3.4. Bij tussenvonnis van 25 januari 2006 heeft de rechtbank in de eerste plaats geoordeeld dat de bank jegens de overige schuldeisers van Amlin (de boedel) onrechtmatig heeft gehandeld door na de opzegging van de financieringsovereenkomst Amlin de gelegenheid te blijven bieden om meer schulden te maken, terwijl uit haar eigen correspondentie met Amlin blijkt dat zij zich te allen tijde ervan bewust is geweest dat Amlin deze schulden hoogstwaarschijnlijk niet zou kunnen aflossen.

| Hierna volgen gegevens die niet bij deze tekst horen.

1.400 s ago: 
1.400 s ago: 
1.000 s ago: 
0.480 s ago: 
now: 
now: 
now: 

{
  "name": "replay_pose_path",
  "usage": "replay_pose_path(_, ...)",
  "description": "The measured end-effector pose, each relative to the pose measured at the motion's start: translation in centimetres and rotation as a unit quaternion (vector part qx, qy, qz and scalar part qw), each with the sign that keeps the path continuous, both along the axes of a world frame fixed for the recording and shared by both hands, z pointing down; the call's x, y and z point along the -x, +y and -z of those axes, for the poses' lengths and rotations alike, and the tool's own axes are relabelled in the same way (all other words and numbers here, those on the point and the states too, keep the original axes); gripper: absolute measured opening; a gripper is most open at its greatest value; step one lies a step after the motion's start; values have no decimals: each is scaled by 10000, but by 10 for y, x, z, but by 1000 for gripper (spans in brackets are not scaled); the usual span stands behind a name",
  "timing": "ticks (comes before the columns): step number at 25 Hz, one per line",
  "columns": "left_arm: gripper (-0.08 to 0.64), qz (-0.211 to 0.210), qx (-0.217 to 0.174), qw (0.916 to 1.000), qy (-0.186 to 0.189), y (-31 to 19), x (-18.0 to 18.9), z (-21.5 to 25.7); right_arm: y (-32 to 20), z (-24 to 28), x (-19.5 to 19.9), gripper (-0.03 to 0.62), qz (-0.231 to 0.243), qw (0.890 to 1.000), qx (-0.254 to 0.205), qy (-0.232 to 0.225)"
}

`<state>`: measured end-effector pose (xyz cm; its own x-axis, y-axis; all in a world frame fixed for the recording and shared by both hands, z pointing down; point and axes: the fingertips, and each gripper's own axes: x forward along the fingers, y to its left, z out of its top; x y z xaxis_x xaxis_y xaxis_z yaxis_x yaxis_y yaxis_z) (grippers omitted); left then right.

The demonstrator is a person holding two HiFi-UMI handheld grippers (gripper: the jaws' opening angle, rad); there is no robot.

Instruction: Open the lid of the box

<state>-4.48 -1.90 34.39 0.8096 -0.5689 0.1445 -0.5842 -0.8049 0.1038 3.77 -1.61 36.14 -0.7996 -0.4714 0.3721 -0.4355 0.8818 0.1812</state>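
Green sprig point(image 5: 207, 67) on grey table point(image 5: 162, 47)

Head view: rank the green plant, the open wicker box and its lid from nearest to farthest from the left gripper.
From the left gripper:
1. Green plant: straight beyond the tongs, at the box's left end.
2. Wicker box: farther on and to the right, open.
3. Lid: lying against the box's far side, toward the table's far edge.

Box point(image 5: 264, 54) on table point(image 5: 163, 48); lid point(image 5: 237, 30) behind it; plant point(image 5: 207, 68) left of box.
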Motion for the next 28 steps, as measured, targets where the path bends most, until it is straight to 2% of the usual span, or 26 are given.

3.5. In de tweede plaats heeft de rechtbank geoordeeld dat de bank eveneens onrechtmatig heeft gehandeld door een niet aan de bank verpande vordering te verrekenen. [A] kon (aldus de rechtbank) ex art. 3:246 BW bevrijdend aan Amlin betalen, nu de bank de verpanding van Amlins vordering op [A] (inzake de verkoopopbrengst van het bedrijfspand) niet aan [A], maar aan de betrokken notaris had medegedeeld. De vordering van Amlin op [A] - waarop het pandrecht van de bank gevestigd zou zijn - is tenietgegaan door de bevrijdende betaling op de daartoe door Amlin aangewezen derdenrekening. De rechtbank volgt de curator tevens in zijn stellingen met betrekking tot art. 53 en 54 Fw.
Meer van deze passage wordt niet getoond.